Car Tourneur peut tout faire en un quart de temps. En quelques semaines en 1941, il découvre Gregory Peck et décrit le sort de partisans soviétiques qui luttent contre l’invasion presque extra-terrestre de la barbarie nazie : c’est Jours de gloire. Ma femme, qui est ukrainienne, pleure en voyant ce film, qui est une splendide histoire d’amour et le meilleur film de propagande soviétique (et même communiste !) jamais tourné.
Tourneur est, à sa grande époque, renommé pour son cinéma d’horreur : il en maîtrise les paramètres, la musique, la lumière, l’atmosphère. Cet anti-intello se régale dans un genre où l’on peut interpréter à sa guise. Ce Français exilé est très sensible au sort des femmes (excellente femme pirate, qui voit l’héroïne mourir pour s’être trompée de grand amour !), des immigrés et des minorités raciales qui jouent un rôle déterminant dans tous ses films, comme la serbe Irina dans la célèbre Femme léopard.
Et ces immigrés, ces noirs, ces métis, ces haïtiens ajoutent au climat d’inquiétude qui assiège des Wasp déjà morts-vivants. Chez Tourneur, on bascule très vite dans l’inquiétude, dans le néant : il n’y a pas de réalité qui tienne, même pour les méchants, et c’est le mage noir lui-même, un clone d’ Aleister Crowley, qui se fait dévorer par un monstre mué en locomotive dans son meilleur film d’horreur.
La touche de Tourneur, qui évoque parfois un Mérimée ou un Gautier de l’image (élégance, froideur, ambiguïté), est lié bien sûr à son fameux montage elliptique, tant imité depuis, jusqu’à l’écœurement. Tourneur ne montre pas, il suggère. En cela c’est un classique français, un Racine, un Joubert, qui manie la litote et l’euphémisme comme personne. La scène de l’agression, dans Cat people, est insurpassable. On peut sans doute égaler, on ne pas dépasser un Tourneur en pleine forme. La scène du cimetière dans L’homme-léopard est aussi magnifique de sobriété et de classicisme torve. C’est toute l’horreur de la société moderne.

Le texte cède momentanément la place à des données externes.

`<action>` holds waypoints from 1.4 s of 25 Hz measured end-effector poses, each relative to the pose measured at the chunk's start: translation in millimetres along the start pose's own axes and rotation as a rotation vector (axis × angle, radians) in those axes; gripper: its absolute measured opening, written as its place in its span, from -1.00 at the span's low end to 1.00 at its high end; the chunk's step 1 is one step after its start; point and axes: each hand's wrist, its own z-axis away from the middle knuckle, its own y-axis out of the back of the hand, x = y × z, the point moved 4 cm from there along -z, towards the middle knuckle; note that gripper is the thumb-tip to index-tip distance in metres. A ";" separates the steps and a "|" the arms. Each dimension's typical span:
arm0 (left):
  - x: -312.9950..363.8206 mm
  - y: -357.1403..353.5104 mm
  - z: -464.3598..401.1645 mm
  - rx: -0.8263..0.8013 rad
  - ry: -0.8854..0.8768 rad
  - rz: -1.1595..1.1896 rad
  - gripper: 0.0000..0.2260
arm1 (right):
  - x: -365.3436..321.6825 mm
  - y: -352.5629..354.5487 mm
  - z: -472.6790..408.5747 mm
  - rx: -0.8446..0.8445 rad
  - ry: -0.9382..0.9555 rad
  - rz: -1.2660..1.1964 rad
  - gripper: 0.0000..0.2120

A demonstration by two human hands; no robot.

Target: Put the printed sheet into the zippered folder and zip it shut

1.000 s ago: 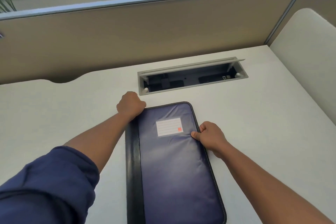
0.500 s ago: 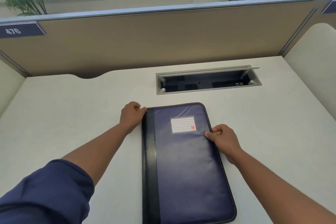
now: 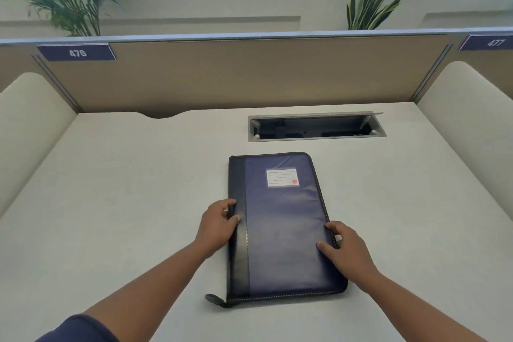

Tourneur réalise en 1955 un des meilleurs westerns de tous les âges avec mon cowboy préféré, Joel McCrea. C’est Wichita. L’ouverture du film est fabuleuse : on se croirait encore dans un film fantastique. Puis il bascule dans une tension magique, liée à la dénonciation, par les éleveurs, de l’excès autoritaire (pourtant très raisonné) de Wyatt Earp. La démocratie chaotique ne veut pas d’ordre, elle ne veut pas de régulation. Et elle cherche à liquider celui qui veut le ramener. C’est une fabuleuse leçon de politique, en une heure dix.